– Отчего же это?
– Упивались вдрызг, да мерли по пути.
– Молочный?..
– Это токмо для виду было название, – мечтательно улыбнулся Тикки. Но в следующий миг лицо его омрачилось: – Нет уж сейчас ничего. Поросли травой они. Тропами и то не назовешь.
– Зачем ларги-то жгли?
– Условие такое было жизни нашей. Коли жить хотите под нами, то сходитесь туда, куда вам укажем. Сперва, тяжко было очень. Потом многие смирились и привыкли. А те, кои против пошли… эхе-хе… давно уж тех нету.
Старик начинал задыхаться – верный признак того, что скоро станет покачиваться от усталости. Людомара удивлял этот холкун. Неведомо почему, но охотник и сам незаметно для себя отвык от прежнего устройства олюдей. Нравы Нисиоларга исподволь проникли и в него. Не просить помощи, пока сам способен себе помочь; гордость; честь; честность и даже совесть – то основное, чем всегда отличались дикие жители лесов – все это было пожрано большими городами. И странно это было для людомара, ведь пробыл он в Нисиоларге не более большой луны, а так свыкся с извращениями, которые город накладывал на чистую нетронутую душу дикаря.
– Давай встанем. Приляг сюда, – попросил Сын Прыгуна поняв, что сам отдохнуть старик никогда не попросится – не гоже это старому воину, просить такое. – Ты говорил, что у тебя есть или была…
– Есть…
– … дочь…
– Да, есть она.
– Почему же ты у погоста едва смерть не нашел от голода?
Старик насупился. Его лицо на долю секунды приняло оскорбленное выражение.

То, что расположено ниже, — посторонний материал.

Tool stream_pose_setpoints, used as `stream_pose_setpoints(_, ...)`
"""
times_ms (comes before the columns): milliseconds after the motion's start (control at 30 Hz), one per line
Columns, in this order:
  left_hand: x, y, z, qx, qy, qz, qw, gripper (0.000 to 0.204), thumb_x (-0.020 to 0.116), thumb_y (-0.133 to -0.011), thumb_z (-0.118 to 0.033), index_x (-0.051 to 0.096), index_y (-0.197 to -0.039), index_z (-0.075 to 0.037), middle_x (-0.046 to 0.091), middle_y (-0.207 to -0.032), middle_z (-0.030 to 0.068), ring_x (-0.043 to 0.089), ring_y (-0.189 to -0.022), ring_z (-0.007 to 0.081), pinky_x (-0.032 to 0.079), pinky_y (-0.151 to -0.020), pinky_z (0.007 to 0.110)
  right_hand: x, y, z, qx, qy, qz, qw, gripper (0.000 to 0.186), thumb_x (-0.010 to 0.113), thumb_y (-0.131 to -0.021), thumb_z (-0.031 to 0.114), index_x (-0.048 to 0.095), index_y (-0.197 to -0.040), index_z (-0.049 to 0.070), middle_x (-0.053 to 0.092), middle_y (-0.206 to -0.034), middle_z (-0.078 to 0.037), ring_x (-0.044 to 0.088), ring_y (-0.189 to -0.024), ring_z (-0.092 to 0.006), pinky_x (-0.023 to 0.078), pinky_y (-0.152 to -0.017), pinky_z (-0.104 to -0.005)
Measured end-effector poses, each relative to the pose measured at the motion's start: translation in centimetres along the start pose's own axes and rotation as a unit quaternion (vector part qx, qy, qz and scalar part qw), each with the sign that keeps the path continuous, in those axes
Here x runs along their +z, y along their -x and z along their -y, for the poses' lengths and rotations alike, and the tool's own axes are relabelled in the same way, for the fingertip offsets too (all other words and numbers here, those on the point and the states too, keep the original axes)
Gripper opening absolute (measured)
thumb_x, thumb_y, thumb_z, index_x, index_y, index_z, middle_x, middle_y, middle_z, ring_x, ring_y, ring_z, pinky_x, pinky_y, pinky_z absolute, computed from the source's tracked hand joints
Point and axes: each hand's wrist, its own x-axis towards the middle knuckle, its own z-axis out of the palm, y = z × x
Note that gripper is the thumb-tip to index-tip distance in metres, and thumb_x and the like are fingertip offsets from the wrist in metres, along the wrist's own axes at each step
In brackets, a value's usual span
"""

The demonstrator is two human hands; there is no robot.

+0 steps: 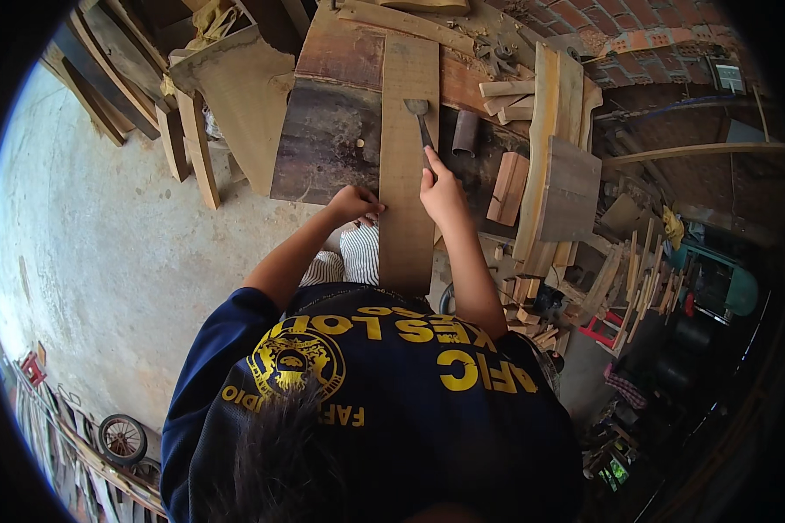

– Не хочу на ней висеть. Ей и без того тяжело. Мужик ее от испарений грязевых в Приполье городском ног лишился. Обвисли у него и не двигаются. А детей четверо. Хорошо старшой подрос и уже может в Приполье работать. Без него с голодухи бы опухли. Вот я и ушел. Она думает, что нет меня. – Подбородок старика дрогнул, и он посмотрел на небеса.
– И не искала даже?
– Искала, наверное, но не нашла. Я туда ушел, где вовек искать не станут.
Людомар понимающе промолчал. Он не мог удержаться, чтобы не спросить:
– Теперь-то как нам с тобой?
– Я полезным быть могу… только не в городе. Много кем я был, но тебе пригодиться, что я оружейником был. Вторым молотобойцем, но видел, как мечи творят, щитовые обручи – много чего. Хлеб могу печь. Сеять да пахать как знаю.
– И с этим помирал от голода?
Старик усмехнулся: – На то он и город, что с такими умениями можно с голодухи подохнуть.
– В Чернолесье такое же будет…
Неожиданно старик попросил, как просят, наверное, только маленькие брошенные дети:
– Не гони меня, людомар. Мне с тобой новые силы пришли. Мне с тобой весна и заря новая. Всяк, кто заметит тебя, радоваться будет безмерно. Пусть я умру по пути, но умру рядом с надеждой. С ней вместе умирать в тысячу раз легче. Когда она в душе – нет смерти. Как она с тобой в ногу идет, то тебе бессмертие.
Охотник поднял голову: – Что ты такое говоришь?
Старик неожиданно потянулся и обнял его за шею.
– С тобой рассвет пришел на эти земли. Про то всем надо знать, потому как все уж разуверились. Двадцать восемь зим – большой срок. Невыносимо большой!
Сын Прыгуна принюхался. Налетевший ветерок донес ему запах фриира. Людомар безмолвно поднялся на ноги и скрылся в чаще.
Ветер менялся и потому было трудно найти цветок, но он нашел.
На обратном пути, не доходя сотни шагов до старика, он услышал тихий голос, который разговаривал с ним, а Тикки отвечал ему.
– … всяк-всяк может, – проговорил доверительно старик.
– Ты мне «не всяк». Сам оговорился, что прозябаешь здесь. Коль давно здесь, то и видел много.